§ **What the exercise asks**:
Your copy of the data should match it exactly, leaving out only the pictures.

§ **Exercise materials**:
---*---
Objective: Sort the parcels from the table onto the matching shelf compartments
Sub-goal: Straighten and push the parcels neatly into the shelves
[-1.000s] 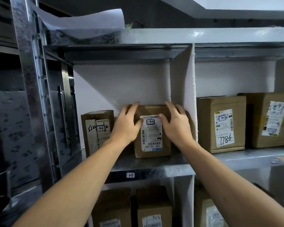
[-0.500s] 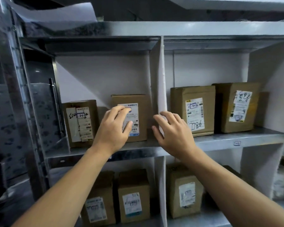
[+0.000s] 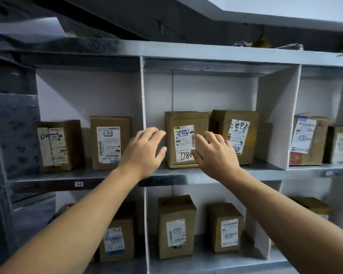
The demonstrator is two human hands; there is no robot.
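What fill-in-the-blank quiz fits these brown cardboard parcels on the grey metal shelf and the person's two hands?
The left hand and the right hand both hold ___.
The brown cardboard parcel seen between them stands in the upper ___ compartment.
The white divider panel behind the left hand separates it from the upper ___ compartment.
Missing: nothing; middle; left.

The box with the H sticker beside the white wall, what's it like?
The box is brown cardboard, upright on the metal shelf in the upper left compartment. A white label with a boxed H and barcodes sits on its front. Another box stands apart on its left, the white divider on its right. Nothing else touches it.
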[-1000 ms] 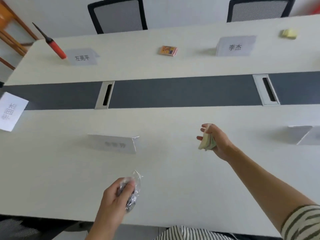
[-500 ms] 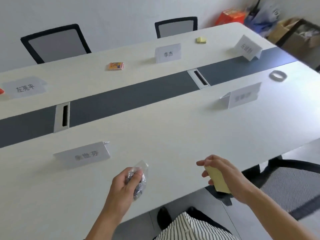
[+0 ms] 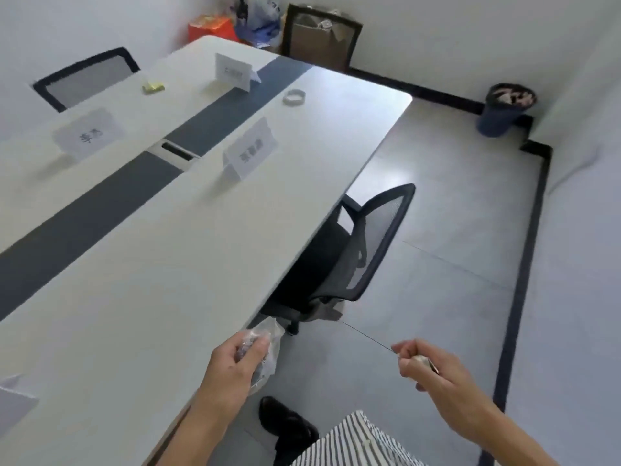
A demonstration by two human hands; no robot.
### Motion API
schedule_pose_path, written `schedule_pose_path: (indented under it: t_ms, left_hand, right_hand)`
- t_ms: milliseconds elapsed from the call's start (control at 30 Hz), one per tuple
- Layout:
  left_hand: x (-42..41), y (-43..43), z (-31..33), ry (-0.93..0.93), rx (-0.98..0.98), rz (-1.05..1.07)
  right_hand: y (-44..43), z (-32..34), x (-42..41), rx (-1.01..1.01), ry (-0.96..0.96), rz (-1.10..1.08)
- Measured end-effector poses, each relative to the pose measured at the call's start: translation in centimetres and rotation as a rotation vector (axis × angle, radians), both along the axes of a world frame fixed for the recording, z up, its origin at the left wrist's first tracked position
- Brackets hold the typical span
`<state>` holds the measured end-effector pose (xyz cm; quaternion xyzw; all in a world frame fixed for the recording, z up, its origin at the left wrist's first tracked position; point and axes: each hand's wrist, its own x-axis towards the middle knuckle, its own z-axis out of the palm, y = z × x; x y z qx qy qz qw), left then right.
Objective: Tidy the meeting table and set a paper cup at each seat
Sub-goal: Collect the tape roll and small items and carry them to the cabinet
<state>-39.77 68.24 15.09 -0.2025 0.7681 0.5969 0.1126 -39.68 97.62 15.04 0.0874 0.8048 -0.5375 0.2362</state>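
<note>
The left hand (image 3: 235, 361) curls round a crumpled clear wrapper (image 3: 270, 338) right at the near edge of the tabletop (image 3: 151, 264), so the wrapper sticks out over the floor (image 3: 437, 213). The right hand (image 3: 433, 371), well off that edge and above the floor, pinches a thin yellowish pad (image 3: 427, 362); the pad is seen edge-on and blurred, its long side pointing away to the right. One black shoe (image 3: 285, 422) shows below. One chair (image 3: 369, 243) is tucked under the near edge, and there is open floor beyond it up to the wall. The tabletop's long axis runs from lower left to the far rounded corner. It carries four name cards (image 3: 250, 148), one tape ring (image 3: 294, 96) and one small yellow block (image 3: 153, 86). A second chair (image 3: 84, 79) stands at the far side, and one dark bin (image 3: 507, 109) sits in the far corner
</note>
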Motion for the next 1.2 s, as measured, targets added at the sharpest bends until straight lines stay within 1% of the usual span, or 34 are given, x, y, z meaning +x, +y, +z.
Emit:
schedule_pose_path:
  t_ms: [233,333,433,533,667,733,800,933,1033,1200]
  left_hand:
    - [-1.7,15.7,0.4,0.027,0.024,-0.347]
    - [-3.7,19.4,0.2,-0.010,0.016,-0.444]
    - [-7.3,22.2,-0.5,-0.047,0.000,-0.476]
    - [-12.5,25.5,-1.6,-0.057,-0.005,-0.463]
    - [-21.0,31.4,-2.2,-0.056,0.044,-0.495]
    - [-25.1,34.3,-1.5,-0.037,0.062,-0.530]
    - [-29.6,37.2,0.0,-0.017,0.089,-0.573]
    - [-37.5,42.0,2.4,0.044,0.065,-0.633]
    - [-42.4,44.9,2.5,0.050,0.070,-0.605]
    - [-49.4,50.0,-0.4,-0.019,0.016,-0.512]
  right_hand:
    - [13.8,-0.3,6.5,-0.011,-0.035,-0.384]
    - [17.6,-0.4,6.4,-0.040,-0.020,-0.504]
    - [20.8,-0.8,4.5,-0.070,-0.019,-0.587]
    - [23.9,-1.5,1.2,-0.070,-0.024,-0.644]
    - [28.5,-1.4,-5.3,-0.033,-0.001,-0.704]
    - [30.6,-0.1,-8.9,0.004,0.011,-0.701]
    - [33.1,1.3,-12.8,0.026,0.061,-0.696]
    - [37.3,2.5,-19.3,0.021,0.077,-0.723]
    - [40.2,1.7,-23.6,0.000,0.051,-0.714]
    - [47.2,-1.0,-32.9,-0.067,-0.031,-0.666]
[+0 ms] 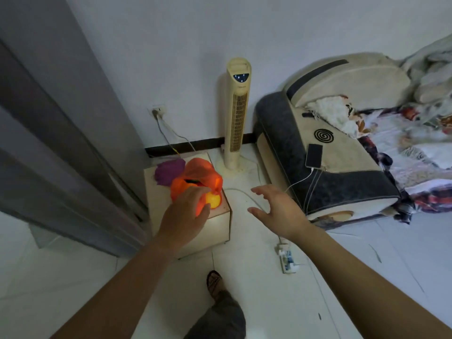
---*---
§ **Response**:
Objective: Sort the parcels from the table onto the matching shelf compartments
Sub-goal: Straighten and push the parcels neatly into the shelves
[-1.000s] 
[-0.500s] 
[+0.000s] 
The demonstrator is two human hands; there is no robot.
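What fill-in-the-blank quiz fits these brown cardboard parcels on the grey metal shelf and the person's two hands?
The left hand and the right hand both hold ___.
The brown cardboard parcel seen between them stands in the upper ___ compartment.
The white divider panel behind the left hand separates it from the upper ___ compartment.
Missing: nothing; middle; left.

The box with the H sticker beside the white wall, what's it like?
The box is brown cardboard, upright on the metal shelf in the upper left compartment. A white label with a boxed H and barcodes sits on its front. Another box stands apart on its left, the white divider on its right. Nothing else touches it.
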[-1000 ms] 
[-500 ms] 
[+0 ms] 
A demonstration by two human hands; no robot.
### Motion API
schedule_pose_path, written `schedule_pose_path: (indented under it: t_ms, left_hand, right_hand)`
- t_ms: milliseconds elapsed from the call's start (control at 30 Hz), one per tuple
- Layout:
  left_hand: x (-42..41), y (-43..43), z (-31..33), ry (-0.93..0.93), rx (-0.98..0.98), rz (-1.05..1.07)
  right_hand: y (-44..43), z (-32..34), x (-42..41), rx (-1.01..1.01), ry (-0.96..0.96), rz (-1.10..1.08)
- Measured end-effector poses, each relative to the pose measured at the call's start: translation in centimetres and rotation as a rotation vector (axis × angle, radians), both along the axes of a world frame fixed for the recording, z up, its origin at the left wrist's first tracked position
- Brackets hold the typical span
`<state>` holds the measured end-effector pose (xyz cm; quaternion xyzw; all in a world frame fixed for the recording, z up, its origin at the left wrist's first tracked position; point and axes: each hand's wrist, its own x-axis towards the middle knuckle, its own z-axis out of the palm, y = z × x; x y z qx qy qz qw), left then right.
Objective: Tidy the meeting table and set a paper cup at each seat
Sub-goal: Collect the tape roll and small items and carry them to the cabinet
<state>-39.77 68.24 15.09 -0.2025 0.7681 0.5969 0.1126 -39.68 97.62 15.04 0.0874 0.8048 -0.5375 0.2362</state>
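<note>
The left hand (image 3: 235, 361) curls round a crumpled clear wrapper (image 3: 270, 338) right at the near edge of the tabletop (image 3: 151, 264), so the wrapper sticks out over the floor (image 3: 437, 213). The right hand (image 3: 433, 371), well off that edge and above the floor, pinches a thin yellowish pad (image 3: 427, 362); the pad is seen edge-on and blurred, its long side pointing away to the right. One black shoe (image 3: 285, 422) shows below. One chair (image 3: 369, 243) is tucked under the near edge, and there is open floor beyond it up to the wall. The tabletop's long axis runs from lower left to the far rounded corner. It carries four name cards (image 3: 250, 148), one tape ring (image 3: 294, 96) and one small yellow block (image 3: 153, 86). A second chair (image 3: 84, 79) stands at the far side, and one dark bin (image 3: 507, 109) sits in the far corner
</note>
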Motion for the next 1.2 s, as measured, targets added at the sharpest bends until straight lines stay within 1% of the usual span, or 34 are given, x, y, z meaning +x, +y, +z.
Emit:
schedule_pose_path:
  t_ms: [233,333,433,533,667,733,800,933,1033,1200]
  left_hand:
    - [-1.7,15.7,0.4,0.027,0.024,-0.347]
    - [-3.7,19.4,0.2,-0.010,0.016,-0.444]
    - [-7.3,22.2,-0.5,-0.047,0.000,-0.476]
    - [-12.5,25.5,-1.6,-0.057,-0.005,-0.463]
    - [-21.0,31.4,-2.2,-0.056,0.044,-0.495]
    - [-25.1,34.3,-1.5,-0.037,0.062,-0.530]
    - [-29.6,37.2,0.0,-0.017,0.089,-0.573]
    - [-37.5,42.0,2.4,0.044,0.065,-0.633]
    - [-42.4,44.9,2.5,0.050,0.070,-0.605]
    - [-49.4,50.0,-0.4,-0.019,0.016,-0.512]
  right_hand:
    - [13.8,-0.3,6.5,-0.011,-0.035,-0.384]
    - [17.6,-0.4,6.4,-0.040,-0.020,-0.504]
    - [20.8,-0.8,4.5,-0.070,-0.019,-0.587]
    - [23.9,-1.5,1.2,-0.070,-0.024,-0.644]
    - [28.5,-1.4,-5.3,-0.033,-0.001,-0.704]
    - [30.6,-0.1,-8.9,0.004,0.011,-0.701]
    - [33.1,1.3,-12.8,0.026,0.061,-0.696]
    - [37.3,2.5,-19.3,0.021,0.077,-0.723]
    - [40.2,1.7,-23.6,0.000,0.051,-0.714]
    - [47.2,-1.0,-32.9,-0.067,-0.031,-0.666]
[+0 ms] 

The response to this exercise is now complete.